A tornado tossed trees into homes, tore off storefronts and downed power lines but killed no one in a densely-populated area of Dallas, leaving Mayor Eric Johnson to declare the city “very fortunate” to be assessing only property damage.
The late-night storms spawned tornadoes in several states, killing at least four people in Arkansas and Oklahoma.
A meteorologist said on Monday that people took shelter thanks to early alerts and that it was fortunate the tornado struck on Sunday evening when many people were home.
“Anytime you have a tornado in a major metropolitan area, the potential for large loss of life is always there,” said Patrick Marsh, the warning coordination meteorologist at the National Oceanic and Atmospheric Administration’s Storm Prediction Center in Norman, Oklahoma.
“We were very fortunate that the tornado did not hit the Dallas Cowboys’ stadium or the State Fair, where you would have had a lot of people that were exposed.
“If that happened at rush hour, I think we’d be talking about a different story,” he said.
The National Weather Service said the tornado that ripped through north Dallas was an EF3, which has a maximum wind speed of 225 kilometres per hour (140 miles per hour). The agency said another tornado in the suburb of Rowlett was EF1, with maximum wind speeds of 160km/h (100 mph).

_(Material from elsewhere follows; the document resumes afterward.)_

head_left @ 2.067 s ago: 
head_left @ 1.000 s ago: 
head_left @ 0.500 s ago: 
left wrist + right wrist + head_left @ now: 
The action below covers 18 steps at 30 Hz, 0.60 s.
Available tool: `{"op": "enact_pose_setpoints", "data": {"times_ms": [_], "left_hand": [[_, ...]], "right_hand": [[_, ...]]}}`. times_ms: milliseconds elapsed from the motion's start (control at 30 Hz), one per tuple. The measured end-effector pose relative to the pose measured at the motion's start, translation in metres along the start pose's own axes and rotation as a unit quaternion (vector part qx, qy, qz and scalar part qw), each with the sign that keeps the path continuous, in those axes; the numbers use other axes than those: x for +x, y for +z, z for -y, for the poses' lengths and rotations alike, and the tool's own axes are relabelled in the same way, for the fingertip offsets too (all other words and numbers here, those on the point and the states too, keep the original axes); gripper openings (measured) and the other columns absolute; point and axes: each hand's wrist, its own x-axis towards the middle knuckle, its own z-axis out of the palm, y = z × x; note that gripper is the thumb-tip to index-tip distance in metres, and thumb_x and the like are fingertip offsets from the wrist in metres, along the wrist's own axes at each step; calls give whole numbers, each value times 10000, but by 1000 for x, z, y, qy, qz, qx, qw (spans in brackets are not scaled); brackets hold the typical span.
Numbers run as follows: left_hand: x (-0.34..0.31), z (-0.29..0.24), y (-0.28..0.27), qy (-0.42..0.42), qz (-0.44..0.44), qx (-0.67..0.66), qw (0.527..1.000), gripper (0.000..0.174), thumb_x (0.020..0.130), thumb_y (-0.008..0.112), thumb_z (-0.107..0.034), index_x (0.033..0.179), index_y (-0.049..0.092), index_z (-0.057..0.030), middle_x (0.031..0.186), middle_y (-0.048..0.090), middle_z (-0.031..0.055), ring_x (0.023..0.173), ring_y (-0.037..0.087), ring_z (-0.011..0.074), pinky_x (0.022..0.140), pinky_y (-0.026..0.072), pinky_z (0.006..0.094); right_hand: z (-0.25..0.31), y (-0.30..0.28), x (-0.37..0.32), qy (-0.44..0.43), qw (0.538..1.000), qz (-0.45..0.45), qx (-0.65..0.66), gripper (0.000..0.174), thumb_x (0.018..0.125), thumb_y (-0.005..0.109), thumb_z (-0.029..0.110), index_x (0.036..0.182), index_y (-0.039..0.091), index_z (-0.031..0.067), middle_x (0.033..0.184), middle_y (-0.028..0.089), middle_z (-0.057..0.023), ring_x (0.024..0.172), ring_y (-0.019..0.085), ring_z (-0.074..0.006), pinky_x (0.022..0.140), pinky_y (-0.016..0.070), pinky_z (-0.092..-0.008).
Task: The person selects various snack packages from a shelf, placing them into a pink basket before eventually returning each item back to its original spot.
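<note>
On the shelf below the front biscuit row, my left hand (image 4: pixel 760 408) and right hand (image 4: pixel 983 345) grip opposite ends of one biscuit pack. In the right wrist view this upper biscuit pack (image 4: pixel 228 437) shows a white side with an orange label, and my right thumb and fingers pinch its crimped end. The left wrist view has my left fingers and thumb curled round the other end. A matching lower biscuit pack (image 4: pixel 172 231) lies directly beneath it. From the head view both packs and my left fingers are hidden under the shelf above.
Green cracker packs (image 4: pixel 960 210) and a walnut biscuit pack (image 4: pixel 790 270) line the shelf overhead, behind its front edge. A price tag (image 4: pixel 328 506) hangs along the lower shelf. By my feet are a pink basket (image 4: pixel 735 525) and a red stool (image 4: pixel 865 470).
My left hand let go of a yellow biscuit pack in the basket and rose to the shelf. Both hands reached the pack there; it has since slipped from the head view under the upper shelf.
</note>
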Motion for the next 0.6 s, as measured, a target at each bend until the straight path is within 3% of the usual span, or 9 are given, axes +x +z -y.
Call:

At a nearby shopping centre, the fronts and roofs of stores were ripped away. Ruptured pipes were still spewing water Monday morning, drenching the piles of mangled drywall, insulation and steel framing inside the brick building.
The tornado that caused widespread damage in north Dallas passed close to the home of former President George W Bush and former first lady Laura Bush but caused no damage. Bush spokesman Freddy Ford said in a statement that “the Bushes are safe and praying for their neighbors around DFW who weren’t as fortunate”.
Tornadoes are not common in October, and cities are rarely hit because they do not have a big footprint in the tornado belt, according to tornado scientist Harold Brooks of the National Severe Storms Laboratory.
It’s like “randomly throwing darts,” Brooks said.
A study by Brooks last year found that only one-third of the most violent tornadoes hit communities of more than 5,000 people.
The storm system disrupted flights in the Dallas area, northwestern Arkansas and at Memphis International Airport in Tennessee, where windows were broken.
The Storm Prediction Center said severe thunderstorms could continue through Monday night along the Gulf Coast from southeastern Louisiana to the Florida Panhandle, with damaging winds and a couple of tornadoes possible.